US 11,908,483 B2
Inter-channel feature extraction method, audio separation method and apparatus, and computing device
Rongzhi Gu, Shenzhen (CN); Shixiong Zhang, Shenzhen (CN); Lianwu Chen, Shenzhen (CN); Yong Xu, Shenzhen (CN); Meng Yu, Shenzhen (CN); Dan Su, Shenzhen (CN); and Dong Yu, Shenzhen (CN)
Assigned to TENCENT TECHNOLOGY (SHENZHEN) COMPANY LIMITED, Shenzhen (CN)
Filed by Tencent Technology (Shenzhen) Company Limited, Shenzhen (CN)

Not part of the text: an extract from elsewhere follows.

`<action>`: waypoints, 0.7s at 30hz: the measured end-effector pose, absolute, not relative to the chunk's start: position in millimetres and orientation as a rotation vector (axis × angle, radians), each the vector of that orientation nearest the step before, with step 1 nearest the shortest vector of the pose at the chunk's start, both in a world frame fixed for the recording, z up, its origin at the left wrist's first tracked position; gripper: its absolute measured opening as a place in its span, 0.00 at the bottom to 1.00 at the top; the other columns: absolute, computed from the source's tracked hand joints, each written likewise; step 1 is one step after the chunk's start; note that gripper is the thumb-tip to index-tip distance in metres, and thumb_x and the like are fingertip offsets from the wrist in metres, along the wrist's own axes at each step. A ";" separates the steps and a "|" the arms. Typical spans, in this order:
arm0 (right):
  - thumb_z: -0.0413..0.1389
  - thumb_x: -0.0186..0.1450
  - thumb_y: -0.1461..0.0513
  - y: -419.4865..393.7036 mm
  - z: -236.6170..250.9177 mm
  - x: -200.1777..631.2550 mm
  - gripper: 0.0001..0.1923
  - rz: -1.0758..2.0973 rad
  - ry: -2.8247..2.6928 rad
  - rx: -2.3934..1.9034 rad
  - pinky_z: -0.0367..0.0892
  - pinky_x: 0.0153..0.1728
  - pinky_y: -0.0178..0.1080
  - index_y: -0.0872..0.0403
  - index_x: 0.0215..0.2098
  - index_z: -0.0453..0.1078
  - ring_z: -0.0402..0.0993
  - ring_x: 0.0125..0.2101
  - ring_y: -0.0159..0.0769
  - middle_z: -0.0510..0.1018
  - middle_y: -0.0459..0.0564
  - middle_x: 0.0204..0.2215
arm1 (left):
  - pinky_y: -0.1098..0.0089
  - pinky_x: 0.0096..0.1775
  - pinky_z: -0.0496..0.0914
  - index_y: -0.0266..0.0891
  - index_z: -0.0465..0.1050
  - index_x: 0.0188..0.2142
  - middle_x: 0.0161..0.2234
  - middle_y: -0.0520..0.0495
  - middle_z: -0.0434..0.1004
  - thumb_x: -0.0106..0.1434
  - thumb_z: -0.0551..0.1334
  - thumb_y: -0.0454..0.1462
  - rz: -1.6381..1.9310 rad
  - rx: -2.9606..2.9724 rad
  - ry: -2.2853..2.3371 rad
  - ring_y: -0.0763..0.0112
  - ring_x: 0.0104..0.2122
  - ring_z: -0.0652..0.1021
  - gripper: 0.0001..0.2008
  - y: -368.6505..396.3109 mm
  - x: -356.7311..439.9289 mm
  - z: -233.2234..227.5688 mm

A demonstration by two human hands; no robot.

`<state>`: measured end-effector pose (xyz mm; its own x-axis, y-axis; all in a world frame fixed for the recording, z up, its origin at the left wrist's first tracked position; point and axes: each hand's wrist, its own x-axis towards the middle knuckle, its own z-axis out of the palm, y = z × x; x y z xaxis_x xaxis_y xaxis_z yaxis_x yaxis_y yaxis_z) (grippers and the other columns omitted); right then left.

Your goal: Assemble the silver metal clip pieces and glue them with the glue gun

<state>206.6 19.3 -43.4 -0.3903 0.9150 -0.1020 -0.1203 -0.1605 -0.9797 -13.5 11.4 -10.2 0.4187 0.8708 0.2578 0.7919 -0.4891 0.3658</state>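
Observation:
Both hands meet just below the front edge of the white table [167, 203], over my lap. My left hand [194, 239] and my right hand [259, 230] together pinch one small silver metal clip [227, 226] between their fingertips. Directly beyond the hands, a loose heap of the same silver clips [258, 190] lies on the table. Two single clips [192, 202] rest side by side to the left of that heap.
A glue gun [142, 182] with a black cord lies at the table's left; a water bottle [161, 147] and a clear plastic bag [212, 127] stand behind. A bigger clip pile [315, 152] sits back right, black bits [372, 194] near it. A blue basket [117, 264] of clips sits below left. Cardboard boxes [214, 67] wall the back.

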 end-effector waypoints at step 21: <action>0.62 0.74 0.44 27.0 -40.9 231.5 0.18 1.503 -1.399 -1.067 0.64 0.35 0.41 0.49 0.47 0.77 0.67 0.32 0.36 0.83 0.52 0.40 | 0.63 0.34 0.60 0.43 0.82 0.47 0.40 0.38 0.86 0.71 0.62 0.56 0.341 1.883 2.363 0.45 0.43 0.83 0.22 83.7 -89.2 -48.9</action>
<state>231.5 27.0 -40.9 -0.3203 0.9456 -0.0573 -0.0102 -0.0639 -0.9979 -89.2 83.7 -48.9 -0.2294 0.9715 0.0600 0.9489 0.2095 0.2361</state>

Filed on Aug. 12, 2021, as Appl. No. 17/401,125.
Application 17/401,125 is a continuation of application No. PCT/CN2020/100064, filed on Jul. 3, 2020.
Claims priority of application No. 201910671562.1 (CN), filed on Jul. 24, 2019.
Prior Publication US 2021/0375294 A1, Dec. 2, 2021
Int. Cl. G10L 19/008 (2013.01); G10L 25/03 (2013.01); G10L 25/30 (2013.01); H04S 3/02 (2006.01); H04S 5/00 (2006.01)
CPC G10L 19/008 (2013.01) [G10L 25/03 (2013.01); G10L 25/30 (2013.01); H04S 3/02 (2013.01); H04S 5/00 (2013.01)] 20 Claims
OG exemplary drawing
 
1. An audio separation method of a multi-channel multi-sound source mixed audio signal, performed by a computing device by using an artificial neural network, comprising:
transforming one of a plurality of channel components of the multi-channel multi-sound source mixed audio signal into a single-channel multi-sound source mixed audio representation in a feature space;
performing a two-dimensional dilated convolution on the multi-channel multi-sound source mixed audio signal to extract a plurality of inter-channel features based on a plurality of different values of an inter-channel dilation coefficient z and/or a plurality of different values of an inter-channel stride p and at least one parallel two-dimensional convolutional layer;
performing a feature fusion on the single-channel multi-sound source mixed audio representation and the plurality of inter-channel features to obtain a fused multi-channel multi-sound source mixed audio feature;
estimating respective weights of a plurality of sound sources in the single-channel multi-sound source mixed audio representation based on the fused multi-channel multi-sound source mixed audio feature;
obtaining respective representations of the plurality of sound sources according to the single-channel multi-sound source mixed audio representation and the respective weights; and
transforming the respective representations of the plurality of sound sources into respective audio signals of the plurality of sound sources.